§ Directions for this task: Go over the listing below line by line, and return each one holding the string "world".

------ Exercise data ------

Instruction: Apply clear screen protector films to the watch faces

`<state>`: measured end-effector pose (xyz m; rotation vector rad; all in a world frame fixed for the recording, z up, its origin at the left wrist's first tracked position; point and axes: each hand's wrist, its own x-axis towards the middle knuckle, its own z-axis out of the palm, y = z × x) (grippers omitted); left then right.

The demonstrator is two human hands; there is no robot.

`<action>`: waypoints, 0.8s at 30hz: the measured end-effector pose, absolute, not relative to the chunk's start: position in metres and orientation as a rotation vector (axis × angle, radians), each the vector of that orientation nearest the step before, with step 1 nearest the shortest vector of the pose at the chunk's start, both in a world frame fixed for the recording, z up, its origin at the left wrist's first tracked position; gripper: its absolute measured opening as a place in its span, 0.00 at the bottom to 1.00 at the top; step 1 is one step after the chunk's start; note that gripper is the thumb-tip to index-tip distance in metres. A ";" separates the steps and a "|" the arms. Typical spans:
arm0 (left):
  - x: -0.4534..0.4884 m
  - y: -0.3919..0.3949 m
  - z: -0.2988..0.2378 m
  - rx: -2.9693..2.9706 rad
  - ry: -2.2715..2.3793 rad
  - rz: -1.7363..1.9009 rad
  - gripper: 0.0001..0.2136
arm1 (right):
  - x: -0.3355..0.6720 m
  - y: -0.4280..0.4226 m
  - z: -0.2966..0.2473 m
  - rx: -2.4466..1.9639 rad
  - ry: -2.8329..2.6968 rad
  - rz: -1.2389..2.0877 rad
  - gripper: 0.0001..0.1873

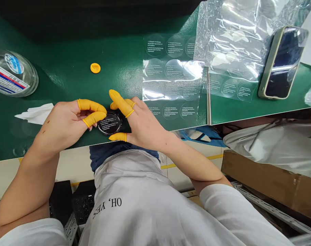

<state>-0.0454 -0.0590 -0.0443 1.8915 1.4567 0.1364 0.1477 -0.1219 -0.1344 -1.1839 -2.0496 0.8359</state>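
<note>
A round black watch (109, 127) lies face up near the table's front edge, with white printed lines across its face. Those lines match the clear round stickers on the sheet (171, 92) to the right. My left hand (68, 119), in yellow finger cots, pinches thumb and forefinger together at the upper left rim of the face. The sticker's edge seems to be between them, though the fingertips cover it. My right hand (137, 119), also in yellow cots, holds the watch from the right, thumb on the near side and a finger at the far side; its forefinger is raised.
A loose yellow finger cot (95, 68) lies beyond my hands. At the left are a clear bottle (14, 73) and a white tissue (36, 113). Plastic wrap (232, 37) and a phone (283, 63) occupy the right. A cardboard box (270, 181) stands below.
</note>
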 end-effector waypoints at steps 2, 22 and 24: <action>-0.046 -0.060 -0.044 1.880 1.448 0.149 0.08 | 0.148 -0.122 -0.134 -1.186 -2.058 0.836 0.50; -0.037 -0.067 -0.039 1.793 1.528 0.217 0.06 | 0.149 -0.125 -0.144 -1.165 -2.085 0.796 0.36; -0.038 -0.067 -0.039 1.796 1.521 0.225 0.06 | 0.150 -0.126 -0.145 -1.163 -2.086 0.795 0.36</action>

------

§ Solved problem:
`<state>`: measured end-effector pose (xyz m; rotation vector rad; all in a world frame fixed for the recording, z up, its origin at the left wrist's first tracked position; point and axes: each hand's wrist, its own x-axis towards the middle knuckle, its own z-axis out of the palm, y = z × x) (grippers omitted); left then right.
`<action>`: waypoints, 0.8s at 30hz: the measured end-effector pose, absolute, not relative to the chunk's start: position in metres and orientation as a rotation vector (axis × angle, radians), each the vector of that orientation nearest the step before, with step 1 nearest the shortest vector of the pose at the chunk's start, both in a world frame fixed for the recording, z up, its origin at the left wrist's first tracked position; gripper: its absolute measured opening as a place in its span, 0.00 at the bottom to 1.00 at the top; step 1 is one step after the chunk's start; note that gripper is the thumb-tip to index-tip distance in metres. A ";" separates the steps and a "|" the arms. Typical spans:

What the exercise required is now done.